Eigenbedarfskündigung nach Familien-GbR

Gericht
LG München I
Datum
25.10.2024
Az
14 S 2770/24

Tenata-Zusammenfassung: Stand 01.07.2026

Kurz gesagt

Der Beklagte gewann in der Berufung; die Klage auf Räumung und Herausgabe wurde abgewiesen.

Illustration zum Mietrechtsfall „Eigenbedarfskündigung nach Umwandlung und Verkauf an Familien-GbR: § 577a BGB greift“

Fallrahmen

Worum ging es?

  1. 01

    Die Parteien stritten über die Räumung und Herausgabe einer Wohnung nach einer Eigenbedarfskündigung.

  2. 02

    Das Anwesen war nach dem Erwerb in Wohnungseigentum umgewandelt und anschließend in eine GbR eingebracht worden.

  3. 03

    Streitpunkt war vor allem, ob die Kündigung wegen der Kündigungssperrfrist des § 577a BGB wirksam war.

Lesepfad

Von Sachverhalt zu praktischer Bedeutung

  1. 1Worum ging es?
  2. 2Der Fall
  3. 3Kurzfazit
  4. 4Relevanz
  5. 5Praxis

Sachverhalt

Der Fall

Die streitgegenständliche Wohnung in München war seit dem 16.02.2004 an den Beklagten vermietet; die Nettomiete betrug zuletzt 310 €. Später erwarb G. W. das Anwesen, teilte es in Wohnungseigentum auf und brachte es in die klägerische Familien-GbR ein.

Die Vermieterseite kündigte am 27.07.2022 zum 30.04.2023 wegen Eigenbedarfs.
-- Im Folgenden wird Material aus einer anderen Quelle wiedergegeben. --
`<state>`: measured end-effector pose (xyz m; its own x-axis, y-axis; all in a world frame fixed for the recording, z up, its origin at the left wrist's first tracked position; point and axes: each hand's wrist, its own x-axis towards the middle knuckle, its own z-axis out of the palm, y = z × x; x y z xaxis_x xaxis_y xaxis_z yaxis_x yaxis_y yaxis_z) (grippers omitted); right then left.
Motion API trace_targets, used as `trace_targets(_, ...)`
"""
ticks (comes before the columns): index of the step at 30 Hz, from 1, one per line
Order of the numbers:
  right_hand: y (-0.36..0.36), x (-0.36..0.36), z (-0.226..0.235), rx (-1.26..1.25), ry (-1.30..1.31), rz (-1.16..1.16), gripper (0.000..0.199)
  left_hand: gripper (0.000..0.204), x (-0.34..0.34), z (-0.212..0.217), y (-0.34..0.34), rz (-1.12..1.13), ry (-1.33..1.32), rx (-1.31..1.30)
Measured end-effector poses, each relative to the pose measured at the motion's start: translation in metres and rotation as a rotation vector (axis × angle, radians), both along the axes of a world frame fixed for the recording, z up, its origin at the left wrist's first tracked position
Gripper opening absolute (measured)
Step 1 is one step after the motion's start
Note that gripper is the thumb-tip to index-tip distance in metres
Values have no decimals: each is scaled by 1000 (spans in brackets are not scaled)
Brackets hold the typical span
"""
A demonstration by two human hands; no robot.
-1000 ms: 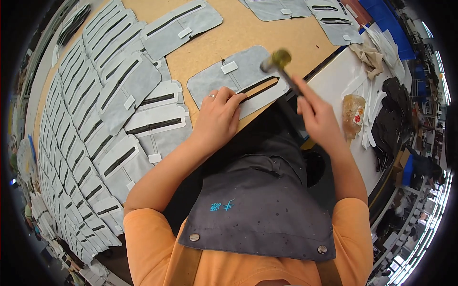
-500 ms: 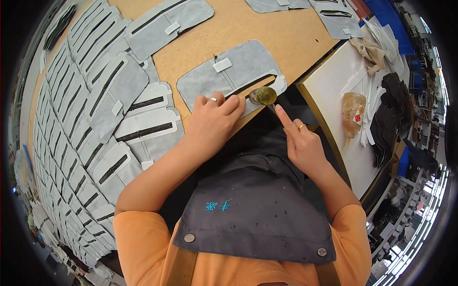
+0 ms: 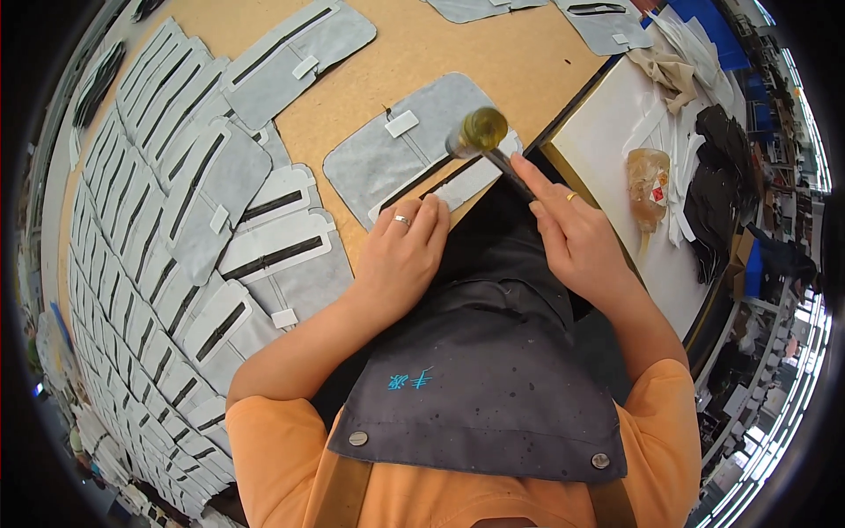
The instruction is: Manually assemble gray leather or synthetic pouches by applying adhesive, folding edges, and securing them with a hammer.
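A mallet with a yellowish, rounded head (image 3: 482, 129) is raised over the far right part of a grey panel. My right hand (image 3: 576, 233) is closed round its dark handle, the index finger stretched along it. The grey panel (image 3: 365, 167) lies at the table's near edge, with a long dark slot and a small white tab (image 3: 402, 124). A pale strip (image 3: 471, 182) is folded along the slot's near side. My left hand (image 3: 407, 251) holds the strip and panel edge down with bent fingers; its thumb is hidden.
Overlapping rows of similar slotted panels (image 3: 154, 264) cover the left side. More panels (image 3: 299, 57) lie at the back of the wooden table (image 3: 519, 53). On the white side table (image 3: 607, 123) at right sit an amber bottle (image 3: 649, 189), pale scraps and black pieces (image 3: 717, 194).
The mallet has lifted off the panel, and my right hand has moved up and right. My left hand has shifted slightly down. The strip beside the slot is now folded along it.
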<state>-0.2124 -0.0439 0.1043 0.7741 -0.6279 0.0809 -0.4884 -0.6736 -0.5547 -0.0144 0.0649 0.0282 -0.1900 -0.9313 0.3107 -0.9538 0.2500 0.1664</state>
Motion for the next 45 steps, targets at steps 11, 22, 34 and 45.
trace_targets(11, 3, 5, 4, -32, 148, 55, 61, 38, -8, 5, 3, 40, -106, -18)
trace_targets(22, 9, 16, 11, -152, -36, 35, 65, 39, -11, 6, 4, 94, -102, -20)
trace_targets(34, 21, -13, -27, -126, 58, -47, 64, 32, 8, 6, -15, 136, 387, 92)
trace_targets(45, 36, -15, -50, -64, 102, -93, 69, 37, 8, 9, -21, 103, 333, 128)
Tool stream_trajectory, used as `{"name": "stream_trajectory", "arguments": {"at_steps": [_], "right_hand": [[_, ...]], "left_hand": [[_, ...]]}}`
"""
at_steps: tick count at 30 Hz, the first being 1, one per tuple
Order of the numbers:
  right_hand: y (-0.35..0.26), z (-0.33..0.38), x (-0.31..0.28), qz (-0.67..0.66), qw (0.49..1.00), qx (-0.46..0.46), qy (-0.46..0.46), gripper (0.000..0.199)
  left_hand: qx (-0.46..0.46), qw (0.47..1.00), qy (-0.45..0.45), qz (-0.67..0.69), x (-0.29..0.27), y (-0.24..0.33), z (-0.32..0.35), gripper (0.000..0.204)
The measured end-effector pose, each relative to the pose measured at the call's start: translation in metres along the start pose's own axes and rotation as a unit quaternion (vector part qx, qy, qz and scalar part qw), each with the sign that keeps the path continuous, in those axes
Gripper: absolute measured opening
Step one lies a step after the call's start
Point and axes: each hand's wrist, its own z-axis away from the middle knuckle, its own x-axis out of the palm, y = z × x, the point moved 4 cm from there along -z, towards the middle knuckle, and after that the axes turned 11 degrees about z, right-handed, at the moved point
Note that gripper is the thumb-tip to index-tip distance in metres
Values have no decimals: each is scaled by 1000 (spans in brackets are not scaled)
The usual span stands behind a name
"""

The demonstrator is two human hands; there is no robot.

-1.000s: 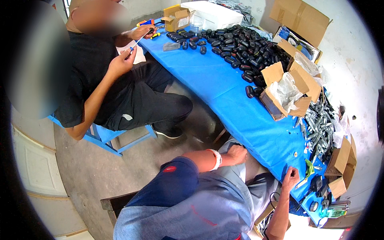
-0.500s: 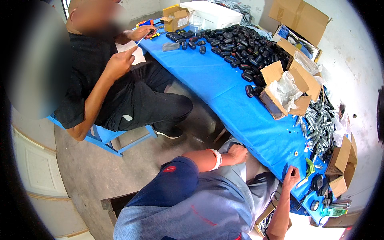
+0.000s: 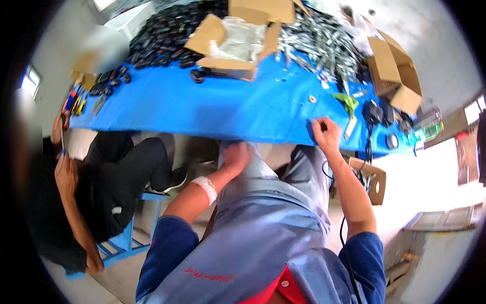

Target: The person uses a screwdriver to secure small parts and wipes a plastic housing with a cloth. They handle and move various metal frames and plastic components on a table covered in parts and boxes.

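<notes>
Blue-covered tabletop, one hand at its edge

Blue cloth (image 3: 212, 109) covers the tabletop and serves as the landmark. The person's right hand (image 3: 326, 134) rests on the cloth's near edge, its grip pressed together on the fabric there. The left hand (image 3: 237, 158) lies just below that same edge, on the lap of the grey-blue garment (image 3: 263, 223); its fingers curl loosely, and whether it pinches anything cannot be told. A white wristband (image 3: 206, 186) circles the left wrist.

Toward the cloth's far side sits an open cardboard box (image 3: 238, 43) with clear plastic bags inside. Left of the box lies a heap of small black parts (image 3: 167, 38); right of it, a pile of silvery metal pieces (image 3: 319, 43). At the cloth's left end another seated person in black (image 3: 116, 172) works.
</notes>
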Motion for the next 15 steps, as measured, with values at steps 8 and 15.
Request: {"name": "stream_trajectory", "arguments": {"at_steps": [8, 15], "right_hand": [[-6, 0, -7, -12, 1000, 4, 1, 20], [-3, 1, -5, -17, 1000, 2, 8, 21]], "left_hand": [[-4, 1000, -15, -9, -4, -1, 1, 28], [-15, 998, -55, 18, -20, 11, 13, 30]]}}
Die Wohnung sollte der Gesellschafterin S. W. überlassen werden, die nach München ziehen, dort arbeiten und dort einen eigenen Hausstand führen wollte.
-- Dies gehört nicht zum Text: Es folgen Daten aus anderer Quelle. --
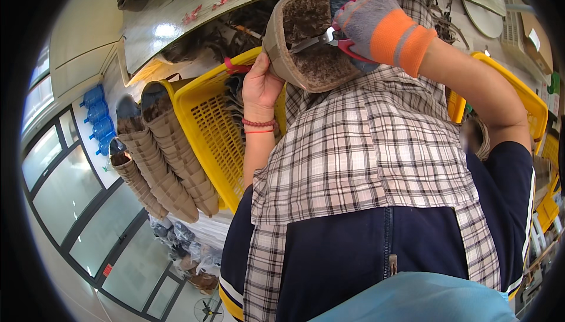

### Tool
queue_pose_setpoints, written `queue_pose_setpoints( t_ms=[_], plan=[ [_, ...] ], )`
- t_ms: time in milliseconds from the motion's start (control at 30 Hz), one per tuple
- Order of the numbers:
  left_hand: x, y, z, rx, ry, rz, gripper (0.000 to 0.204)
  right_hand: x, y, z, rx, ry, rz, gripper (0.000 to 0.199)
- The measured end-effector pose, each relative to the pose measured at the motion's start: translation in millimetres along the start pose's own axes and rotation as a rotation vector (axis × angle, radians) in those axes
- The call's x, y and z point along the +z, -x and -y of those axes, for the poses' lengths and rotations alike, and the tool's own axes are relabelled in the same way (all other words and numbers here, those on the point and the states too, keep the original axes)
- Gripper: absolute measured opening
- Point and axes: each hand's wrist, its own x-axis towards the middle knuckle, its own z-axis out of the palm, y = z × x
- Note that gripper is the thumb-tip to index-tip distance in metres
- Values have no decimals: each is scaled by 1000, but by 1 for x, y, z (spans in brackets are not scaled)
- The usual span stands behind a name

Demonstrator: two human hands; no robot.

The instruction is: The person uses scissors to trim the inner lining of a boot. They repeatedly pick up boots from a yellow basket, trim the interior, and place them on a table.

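Observation:
My left hand (260, 89), bare with a bead bracelet, pinches the edge of a tan, fur-lined piece (306, 16) that looks like a shoe upper. Its lining is brown fur, with a grey-blue part at the far right. In a grey and orange glove, my right hand (374, 27) grips red-handled scissors (318, 40). Their metal blades point left into the hollow of the piece, against the fur. Whether the tips are cutting anything I cannot tell. The piece is held up above my checked apron (329, 151).
At my left stands a yellow plastic basket (206, 116) with dark pieces inside. Nested stacks of similar tan pieces (170, 151) lean beside it. A worktable (159, 33) edge runs across the far side. Another yellow basket (524, 92) is on my right.

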Motion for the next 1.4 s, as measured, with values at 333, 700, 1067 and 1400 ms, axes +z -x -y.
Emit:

Die Mieterseite hielt die Kündigung für unwirksam. Sie berief sich auf § 577a BGB, weil Umwandlung und Veräußerung erst nach der Überlassung erfolgt seien, und stellte den Eigenbedarf sowie die bauordnungsrechtliche Genehmigung der Räume in Frage.
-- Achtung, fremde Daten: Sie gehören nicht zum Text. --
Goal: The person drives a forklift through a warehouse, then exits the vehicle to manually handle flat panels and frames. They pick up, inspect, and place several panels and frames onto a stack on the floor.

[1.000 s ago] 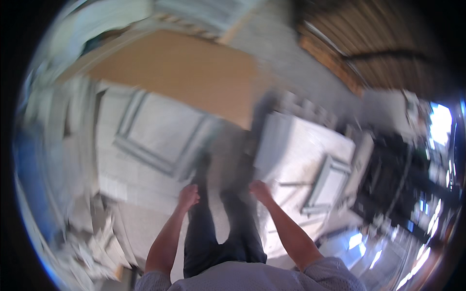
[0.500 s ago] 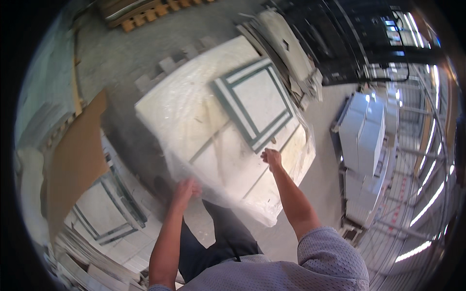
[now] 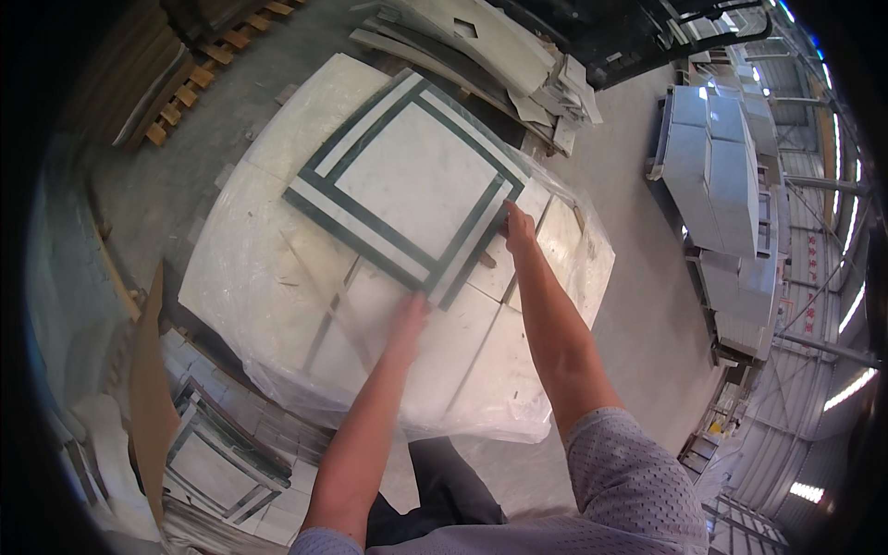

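Observation:
A square white marble panel (image 3: pixel 416 171) with dark green inlaid bands lies flat on a stack of pale stone slabs (image 3: pixel 268 287) partly covered by clear plastic film. My right hand (image 3: pixel 520 227) is closed at the panel's right edge, near its right corner, with the fingertips partly hidden. My left hand (image 3: pixel 407 322), smeared by motion, is at the panel's near corner; whether its fingers grip the edge does not show. A small brown piece (image 3: pixel 487 260) lies on the slabs beside the panel's right edge.
Another green-banded panel (image 3: pixel 208 467) is at lower left beside a brown cardboard sheet (image 3: pixel 153 407). Loose stone offcuts (image 3: pixel 499 42) lie beyond the stack, near a dark machine (image 3: pixel 629 42). Wooden pallets (image 3: pixel 190 88) stand far left; pale blocks (image 3: pixel 708 166) stand right.
My view has shifted, and the panel appears nearer. My left hand has come from beside the stack to the panel's near corner. My right hand has moved up along the right edge.

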Demonstrator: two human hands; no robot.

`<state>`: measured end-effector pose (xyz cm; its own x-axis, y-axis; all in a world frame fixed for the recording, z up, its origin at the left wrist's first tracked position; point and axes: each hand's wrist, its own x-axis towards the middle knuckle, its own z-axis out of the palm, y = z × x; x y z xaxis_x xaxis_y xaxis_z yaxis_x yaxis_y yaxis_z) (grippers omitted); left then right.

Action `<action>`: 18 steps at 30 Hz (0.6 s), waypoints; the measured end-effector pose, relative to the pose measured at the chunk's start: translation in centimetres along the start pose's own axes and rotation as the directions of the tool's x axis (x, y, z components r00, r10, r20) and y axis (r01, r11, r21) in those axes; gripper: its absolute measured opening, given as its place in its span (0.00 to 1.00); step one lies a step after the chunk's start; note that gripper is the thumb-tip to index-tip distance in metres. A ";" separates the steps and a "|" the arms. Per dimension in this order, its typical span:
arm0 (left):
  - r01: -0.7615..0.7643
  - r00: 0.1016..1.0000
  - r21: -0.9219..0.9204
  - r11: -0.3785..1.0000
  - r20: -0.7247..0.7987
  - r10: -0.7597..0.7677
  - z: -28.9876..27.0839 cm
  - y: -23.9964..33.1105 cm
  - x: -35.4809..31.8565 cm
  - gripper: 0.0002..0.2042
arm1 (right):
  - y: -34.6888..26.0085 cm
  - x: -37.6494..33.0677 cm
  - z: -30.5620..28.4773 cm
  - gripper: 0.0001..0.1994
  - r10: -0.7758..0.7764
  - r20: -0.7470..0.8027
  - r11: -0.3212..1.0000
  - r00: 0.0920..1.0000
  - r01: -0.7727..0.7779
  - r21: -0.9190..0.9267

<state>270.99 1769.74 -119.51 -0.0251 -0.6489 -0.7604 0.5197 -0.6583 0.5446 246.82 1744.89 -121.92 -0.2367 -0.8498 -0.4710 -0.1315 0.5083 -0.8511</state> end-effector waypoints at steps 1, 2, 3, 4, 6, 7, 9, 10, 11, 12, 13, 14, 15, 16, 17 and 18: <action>-0.080 0.997 0.067 0.995 -0.006 0.081 0.8 -0.7 1.5 0.21 | 0.2 0.5 0.0 0.21 -0.062 0.030 0.997 0.998 0.063 -0.035; -0.106 0.994 0.077 0.991 -0.015 0.108 1.0 -1.3 2.2 0.21 | 0.2 0.9 0.1 0.18 -0.122 0.062 0.990 0.991 0.127 -0.070; -0.133 0.991 0.087 0.987 -0.025 0.135 1.5 -1.6 2.9 0.20 | 0.2 1.1 0.1 0.16 -0.181 0.098 0.976 0.979 0.191 -0.102; -0.110 0.993 0.040 0.993 -0.047 0.112 1.9 -1.5 3.2 0.20 | -0.2 1.4 0.0 0.15 -0.119 0.094 0.985 0.988 0.129 -0.111; 0.002 0.994 -0.119 0.993 -0.110 -0.015 2.7 -0.3 3.0 0.20 | -0.8 1.3 -0.3 0.16 0.117 0.050 0.989 0.992 -0.112 -0.095; 0.096 0.982 -0.231 0.968 -0.137 -0.129 3.2 0.6 2.5 0.20 | -1.0 1.2 -0.3 0.19 0.241 0.069 0.970 0.968 -0.238 -0.042; 0.189 0.959 -0.369 0.910 -0.128 -0.251 3.8 2.5 1.1 0.21 | -1.1 0.7 -1.1 0.34 -0.131 0.278 0.819 0.952 0.262 -0.511; 0.198 0.960 -0.396 0.897 -0.107 -0.259 4.0 3.3 0.3 0.22 | -0.8 0.3 -1.4 0.38 -0.230 0.335 0.727 0.914 0.391 -0.565; 0.171 0.973 -0.425 0.889 -0.067 -0.219 4.0 4.1 -0.3 0.23 | -0.6 0.0 -1.6 0.41 -0.283 0.370 0.588 0.885 0.465 -0.662; 0.215 0.961 -0.431 0.877 -0.068 -0.268 3.7 4.5 -1.1 0.24 | -0.3 -0.2 -1.6 0.28 -0.255 0.369 0.617 0.894 0.444 -0.649; 0.222 0.961 -0.439 0.870 -0.051 -0.271 3.3 4.7 -1.8 0.25 | 0.1 -0.7 -1.4 0.24 -0.229 0.358 0.834 0.905 0.372 -0.408; 0.265 0.946 -0.454 0.850 -0.049 -0.321 3.2 5.0 -1.8 0.26 | 0.0 -0.6 -1.1 0.21 -0.144 0.353 0.961 0.925 0.216 -0.174; 0.225 0.961 -0.419 0.880 -0.053 -0.270 2.9 5.0 -2.0 0.27 | 0.1 -0.9 -0.9 0.18 0.084 0.279 0.995 0.957 -0.098 0.035; 0.218 0.961 -0.392 0.894 -0.071 -0.266 2.7 5.0 -2.0 0.28 | -0.2 -1.1 -0.6 0.17 0.286 0.294 0.860 0.912 -0.379 0.341; 0.214 0.961 -0.366 0.906 -0.087 -0.262 2.5 4.8 -2.0 0.30 | -0.2 -1.7 0.0 0.15 0.326 0.253 0.867 0.911 -0.395 0.304; 0.171 0.960 -0.351 0.921 -0.150 -0.235 2.3 4.5 -2.0 0.31 | -0.4 -2.4 0.2 0.15 0.305 0.231 0.885 0.924 -0.364 0.289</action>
<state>271.42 1767.22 -114.72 -0.0183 -0.4113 -0.9113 0.7737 -0.5831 0.2476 247.64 1746.71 -120.45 -0.0367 -0.6622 -0.7484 0.2479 0.7194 -0.6488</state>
Das Landgericht München I gab der Berufung statt und wies die Klage ab. § 577a Abs. 1 BGB sei anwendbar; die 10-jährige Sperrfrist in München sei bei Kündigung noch nicht abgelaufen. Eine teleologische Reduktion lehnte die Kammer ab, weil der Wechsel auf die GbR neuen, zuvor nicht zu befürchtenden Eigenbedarf eröffnet habe.

Ergebnis

Kurzfazit

  • Der Beklagte gewann in der Berufung; die Klage auf Räumung und Herausgabe wurde abgewiesen.
  • Grund: Die 10-jährige Kündigungssperrfrist des § 577a Abs. 1 BGB i.V.m. § 1 S. 2 der Bayerischen Mieterschutzverordnung war bei Zugang der Kündigung noch nicht abgelaufen.
  • Das Gericht lehnte eine teleologische Reduktion ab, weil der Eigentümerwechsel auf eine GbR den Kreis möglicher Bedarfspersonen erweitert hatte.

Einordnung

Warum ist das relevant?

  1. 1

    § 577a Abs. 1 BGB greift nach Überlassung, Umwandlung in Wohnungseigentum und erster Veräußerung; dann gilt die Sperrfrist für Eigenbedarfskündigungen.

  2. 2

    Bei einer Veräußerung an eine GbR kann sich der Kreis der möglichen Eigenbedarfspersonen erweitern; das Gericht sah deshalb keinen Anlass für eine teleologische Reduktion.

  3. 3

    Für München war die längere Kündigungssperrfrist maßgeblich; die Kündigung lag noch innerhalb dieser Frist.

Anwendung

Was heißt das praktisch?

Für Vermieter

  • Bei Eigenbedarf nach Umwandlung in Wohnungseigentum immer prüfen, ob die Kündigungssperrfrist im konkreten Gebiet schon abgelaufen ist.
  • Eine Übertragung auf eine GbR beseitigt § 577a BGB nicht automatisch; die Eigentums- und Erwerbskette sauber dokumentieren.

Für Mieter

  • Bei Eigenbedarfskündigungen nach Umwandlung auf die zeitliche Reihenfolge von Überlassung, Teilung, Veräußerung und Kündigung achten.
  • In München kann die Kündigungssperrfrist nach § 577a BGB i.V.m. der Bayerischen Mieterschutzverordnung 10 Jahre betragen.